• [Work request]: Reproduce the following material exactly, including every line.

START Collected material

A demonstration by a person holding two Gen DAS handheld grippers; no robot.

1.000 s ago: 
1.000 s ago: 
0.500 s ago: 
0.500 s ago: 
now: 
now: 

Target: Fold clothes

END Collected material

• [Result of this exercise]:
A demonstration by a person holding two Gen DAS handheld grippers; no robot.

1.000 s ago: 
1.000 s ago: 
0.500 s ago: 
0.500 s ago: 
now: 
now: 

Target: Fold clothes

Now the exercise is finished.